The measures are an attempt to promote healthier eating habits amongst children who are the country's main consumers of confectionery.
In response to a report published by CVC Consulting last year, Julia Bychenko, project leader at market research company Komkon, said that Russian children were taking to 'junk' food at an increasingly young age.
She said: "At the age of 4-6, Russian children are already major consumers of chocolate (78 per cent) and chewing gum (70 per cent)."
Dr Timothy Armstrong of the World Health Organisation (WHO) stated that September's ban was certainly "a start" in combating poor diet, particularly in institutions like schools.
He said: "As children are effectively captive in the school environments for several hours a day, it is a perfect opportunity to promote good eating habits, and for some children it may be the only place they can do this."
In announcing the ban, Dr Onischenko announced that milk shakes and other milk products would replace popular snacks in order to promote healthier eating amongst pupils.
However there is wider concern that, instead of focusing solely on food in school canteens, a multi-faceted solution to promoting a balanced diet is needed throughout society as a whole.

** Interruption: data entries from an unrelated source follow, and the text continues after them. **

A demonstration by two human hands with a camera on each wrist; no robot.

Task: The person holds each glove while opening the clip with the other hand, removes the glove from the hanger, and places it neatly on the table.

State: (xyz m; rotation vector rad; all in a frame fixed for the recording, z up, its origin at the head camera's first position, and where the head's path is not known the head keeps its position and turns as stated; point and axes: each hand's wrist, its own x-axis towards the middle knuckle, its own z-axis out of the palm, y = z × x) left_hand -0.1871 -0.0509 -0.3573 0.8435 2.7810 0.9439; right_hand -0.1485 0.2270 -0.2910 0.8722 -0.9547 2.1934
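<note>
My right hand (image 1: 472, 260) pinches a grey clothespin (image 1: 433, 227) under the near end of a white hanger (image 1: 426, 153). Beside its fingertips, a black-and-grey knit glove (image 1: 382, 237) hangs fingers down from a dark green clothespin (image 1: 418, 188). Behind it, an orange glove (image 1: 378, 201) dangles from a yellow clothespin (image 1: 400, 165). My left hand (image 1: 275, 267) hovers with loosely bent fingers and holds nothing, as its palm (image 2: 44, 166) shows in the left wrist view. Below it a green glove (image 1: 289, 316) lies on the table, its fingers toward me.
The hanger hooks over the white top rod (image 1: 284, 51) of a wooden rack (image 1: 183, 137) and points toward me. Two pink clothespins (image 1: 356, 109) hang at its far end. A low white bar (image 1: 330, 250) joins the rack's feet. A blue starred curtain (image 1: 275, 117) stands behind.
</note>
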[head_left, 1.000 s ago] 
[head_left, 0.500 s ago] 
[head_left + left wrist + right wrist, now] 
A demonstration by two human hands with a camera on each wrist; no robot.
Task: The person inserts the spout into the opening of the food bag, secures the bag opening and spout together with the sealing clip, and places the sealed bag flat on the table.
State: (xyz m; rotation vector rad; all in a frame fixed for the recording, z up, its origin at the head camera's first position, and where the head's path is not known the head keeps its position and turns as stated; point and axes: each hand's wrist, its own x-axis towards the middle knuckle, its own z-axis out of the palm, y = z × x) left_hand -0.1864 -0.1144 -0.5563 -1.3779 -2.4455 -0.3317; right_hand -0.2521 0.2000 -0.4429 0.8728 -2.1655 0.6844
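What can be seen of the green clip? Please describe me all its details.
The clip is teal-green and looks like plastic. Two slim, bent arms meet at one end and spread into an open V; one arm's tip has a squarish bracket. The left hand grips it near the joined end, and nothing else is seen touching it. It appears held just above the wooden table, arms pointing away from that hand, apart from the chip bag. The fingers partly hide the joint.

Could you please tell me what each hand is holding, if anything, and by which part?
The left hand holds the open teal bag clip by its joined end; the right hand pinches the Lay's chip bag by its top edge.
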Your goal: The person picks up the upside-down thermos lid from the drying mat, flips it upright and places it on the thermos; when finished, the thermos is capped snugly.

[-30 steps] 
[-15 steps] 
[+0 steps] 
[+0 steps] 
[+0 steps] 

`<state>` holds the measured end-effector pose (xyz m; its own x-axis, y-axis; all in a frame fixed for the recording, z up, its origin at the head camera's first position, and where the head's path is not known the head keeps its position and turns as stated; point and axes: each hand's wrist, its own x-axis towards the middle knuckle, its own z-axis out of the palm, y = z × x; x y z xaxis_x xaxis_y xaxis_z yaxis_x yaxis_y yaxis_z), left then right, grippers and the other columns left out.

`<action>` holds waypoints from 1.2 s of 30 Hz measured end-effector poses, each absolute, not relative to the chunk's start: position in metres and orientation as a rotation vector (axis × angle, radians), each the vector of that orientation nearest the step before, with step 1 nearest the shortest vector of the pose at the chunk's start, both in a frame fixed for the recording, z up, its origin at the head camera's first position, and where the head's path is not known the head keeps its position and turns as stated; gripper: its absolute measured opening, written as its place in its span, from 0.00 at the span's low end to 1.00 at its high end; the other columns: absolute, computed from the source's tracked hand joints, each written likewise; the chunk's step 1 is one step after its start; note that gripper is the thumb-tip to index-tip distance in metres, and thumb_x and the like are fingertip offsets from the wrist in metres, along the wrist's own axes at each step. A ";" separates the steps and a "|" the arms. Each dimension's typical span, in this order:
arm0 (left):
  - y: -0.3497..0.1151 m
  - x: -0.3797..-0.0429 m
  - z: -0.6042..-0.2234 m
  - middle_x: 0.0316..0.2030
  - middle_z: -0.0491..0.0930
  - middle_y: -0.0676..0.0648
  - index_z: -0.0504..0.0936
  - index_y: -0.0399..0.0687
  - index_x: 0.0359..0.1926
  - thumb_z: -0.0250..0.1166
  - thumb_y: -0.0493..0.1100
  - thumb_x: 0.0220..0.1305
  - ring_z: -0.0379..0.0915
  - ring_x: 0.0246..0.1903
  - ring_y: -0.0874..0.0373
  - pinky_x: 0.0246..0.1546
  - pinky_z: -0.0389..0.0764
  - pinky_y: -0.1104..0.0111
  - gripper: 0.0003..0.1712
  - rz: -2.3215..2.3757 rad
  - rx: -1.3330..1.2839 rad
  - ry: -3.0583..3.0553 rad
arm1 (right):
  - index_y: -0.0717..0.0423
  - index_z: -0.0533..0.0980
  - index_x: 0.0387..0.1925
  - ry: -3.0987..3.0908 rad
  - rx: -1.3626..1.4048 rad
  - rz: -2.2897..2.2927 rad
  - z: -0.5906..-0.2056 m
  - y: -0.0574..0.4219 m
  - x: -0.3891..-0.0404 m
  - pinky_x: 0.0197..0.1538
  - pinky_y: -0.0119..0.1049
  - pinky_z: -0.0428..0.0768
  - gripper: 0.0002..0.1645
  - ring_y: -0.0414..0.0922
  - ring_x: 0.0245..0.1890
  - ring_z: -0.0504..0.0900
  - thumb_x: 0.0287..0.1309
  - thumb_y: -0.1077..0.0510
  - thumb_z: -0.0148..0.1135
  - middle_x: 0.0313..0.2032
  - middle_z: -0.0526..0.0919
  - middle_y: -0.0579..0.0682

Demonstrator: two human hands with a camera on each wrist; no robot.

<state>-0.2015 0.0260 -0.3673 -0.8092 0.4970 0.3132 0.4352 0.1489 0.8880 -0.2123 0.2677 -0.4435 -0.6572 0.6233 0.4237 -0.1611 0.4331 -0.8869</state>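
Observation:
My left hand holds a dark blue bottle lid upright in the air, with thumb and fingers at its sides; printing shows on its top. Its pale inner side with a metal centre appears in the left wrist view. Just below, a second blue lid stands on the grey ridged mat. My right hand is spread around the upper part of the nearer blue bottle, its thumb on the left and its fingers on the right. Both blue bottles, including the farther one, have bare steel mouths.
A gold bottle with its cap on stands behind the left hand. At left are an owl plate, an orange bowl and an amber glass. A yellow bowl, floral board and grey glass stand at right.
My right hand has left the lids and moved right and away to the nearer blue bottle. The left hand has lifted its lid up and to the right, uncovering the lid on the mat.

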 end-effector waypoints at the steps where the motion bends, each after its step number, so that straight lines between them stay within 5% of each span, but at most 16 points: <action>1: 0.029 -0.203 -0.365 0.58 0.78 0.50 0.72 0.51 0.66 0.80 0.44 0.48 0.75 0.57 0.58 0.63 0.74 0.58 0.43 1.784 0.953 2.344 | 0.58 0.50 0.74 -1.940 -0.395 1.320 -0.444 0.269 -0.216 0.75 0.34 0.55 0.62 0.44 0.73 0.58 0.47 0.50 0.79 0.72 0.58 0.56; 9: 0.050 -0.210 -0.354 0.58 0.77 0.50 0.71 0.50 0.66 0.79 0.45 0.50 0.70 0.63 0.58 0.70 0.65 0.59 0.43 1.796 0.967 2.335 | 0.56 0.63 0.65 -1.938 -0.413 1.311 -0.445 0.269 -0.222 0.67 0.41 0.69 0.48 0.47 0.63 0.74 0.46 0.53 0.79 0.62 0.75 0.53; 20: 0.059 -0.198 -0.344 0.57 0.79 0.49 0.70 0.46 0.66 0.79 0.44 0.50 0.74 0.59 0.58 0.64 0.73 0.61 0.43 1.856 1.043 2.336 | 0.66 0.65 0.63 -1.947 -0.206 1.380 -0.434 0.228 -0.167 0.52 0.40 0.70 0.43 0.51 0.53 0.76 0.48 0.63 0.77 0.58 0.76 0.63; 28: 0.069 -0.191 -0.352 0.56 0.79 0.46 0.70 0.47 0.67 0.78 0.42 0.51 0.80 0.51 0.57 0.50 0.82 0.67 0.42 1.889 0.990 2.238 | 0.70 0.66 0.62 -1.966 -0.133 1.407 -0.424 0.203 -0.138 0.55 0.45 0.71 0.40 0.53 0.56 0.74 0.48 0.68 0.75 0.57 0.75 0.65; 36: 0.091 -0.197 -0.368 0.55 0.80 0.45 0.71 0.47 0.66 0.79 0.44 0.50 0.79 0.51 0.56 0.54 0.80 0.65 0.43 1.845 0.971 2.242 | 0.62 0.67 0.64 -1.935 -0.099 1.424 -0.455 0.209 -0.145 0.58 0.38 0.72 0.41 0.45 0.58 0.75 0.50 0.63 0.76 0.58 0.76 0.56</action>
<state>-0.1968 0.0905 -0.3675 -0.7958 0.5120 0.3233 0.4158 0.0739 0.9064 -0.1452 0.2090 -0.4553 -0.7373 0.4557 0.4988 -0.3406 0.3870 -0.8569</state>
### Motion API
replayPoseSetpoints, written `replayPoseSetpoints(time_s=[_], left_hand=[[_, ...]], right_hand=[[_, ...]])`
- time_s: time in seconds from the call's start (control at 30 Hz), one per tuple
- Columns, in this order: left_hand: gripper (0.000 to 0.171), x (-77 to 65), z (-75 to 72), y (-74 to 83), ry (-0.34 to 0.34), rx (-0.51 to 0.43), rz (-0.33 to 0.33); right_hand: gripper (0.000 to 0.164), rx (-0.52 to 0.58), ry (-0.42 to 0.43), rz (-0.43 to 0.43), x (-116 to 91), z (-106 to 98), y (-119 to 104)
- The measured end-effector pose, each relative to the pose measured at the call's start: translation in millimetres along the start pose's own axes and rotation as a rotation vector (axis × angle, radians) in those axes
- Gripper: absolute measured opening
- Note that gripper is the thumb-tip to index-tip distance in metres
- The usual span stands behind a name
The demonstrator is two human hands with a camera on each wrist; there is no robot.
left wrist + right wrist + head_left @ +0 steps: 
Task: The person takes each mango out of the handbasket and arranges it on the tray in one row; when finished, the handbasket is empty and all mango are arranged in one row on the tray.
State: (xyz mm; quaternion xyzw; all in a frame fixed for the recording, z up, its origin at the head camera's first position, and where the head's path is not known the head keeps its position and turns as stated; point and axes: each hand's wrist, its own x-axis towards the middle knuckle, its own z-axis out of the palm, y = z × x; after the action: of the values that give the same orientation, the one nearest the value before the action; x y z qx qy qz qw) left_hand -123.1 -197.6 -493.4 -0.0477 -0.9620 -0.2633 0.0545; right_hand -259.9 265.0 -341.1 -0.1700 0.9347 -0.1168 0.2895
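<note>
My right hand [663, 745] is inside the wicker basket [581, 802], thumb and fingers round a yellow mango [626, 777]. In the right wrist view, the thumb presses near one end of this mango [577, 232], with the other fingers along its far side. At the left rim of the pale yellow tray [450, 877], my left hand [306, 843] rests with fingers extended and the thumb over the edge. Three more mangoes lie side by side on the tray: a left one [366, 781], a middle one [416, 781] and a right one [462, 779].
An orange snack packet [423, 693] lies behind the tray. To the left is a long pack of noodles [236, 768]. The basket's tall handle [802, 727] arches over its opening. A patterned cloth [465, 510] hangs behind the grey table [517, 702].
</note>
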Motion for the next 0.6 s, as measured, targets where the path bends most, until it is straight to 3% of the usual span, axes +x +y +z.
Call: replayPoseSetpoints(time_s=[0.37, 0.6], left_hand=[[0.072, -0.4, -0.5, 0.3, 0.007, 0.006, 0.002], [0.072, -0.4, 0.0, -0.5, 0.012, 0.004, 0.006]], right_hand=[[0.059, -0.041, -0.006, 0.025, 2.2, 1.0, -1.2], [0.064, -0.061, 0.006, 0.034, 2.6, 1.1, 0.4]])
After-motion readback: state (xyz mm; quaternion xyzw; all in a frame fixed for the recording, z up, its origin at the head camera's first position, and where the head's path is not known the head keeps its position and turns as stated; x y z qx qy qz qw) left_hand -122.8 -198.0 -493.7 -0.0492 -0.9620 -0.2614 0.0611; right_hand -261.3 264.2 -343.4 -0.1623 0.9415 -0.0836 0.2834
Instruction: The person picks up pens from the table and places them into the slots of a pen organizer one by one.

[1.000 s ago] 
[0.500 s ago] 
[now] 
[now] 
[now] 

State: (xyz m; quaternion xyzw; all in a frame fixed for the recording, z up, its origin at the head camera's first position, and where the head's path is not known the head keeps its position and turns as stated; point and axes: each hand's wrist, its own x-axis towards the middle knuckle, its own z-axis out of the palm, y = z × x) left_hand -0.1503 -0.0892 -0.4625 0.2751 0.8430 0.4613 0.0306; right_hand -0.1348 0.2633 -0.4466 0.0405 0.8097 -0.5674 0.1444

In a report for the WHO focusing on Russian health; factors including high blood pressure, high cholesterol, and low fruit and vegetable intake, were estimated to contribute for around 40 per cent of disease in the country.
Russia are not the first to use this tactic to combat concerns over diet. Within Europe, France has also banned all vending machines in schools, while in May this year Australia followed suit by banning chocolate and doughnuts from government schools.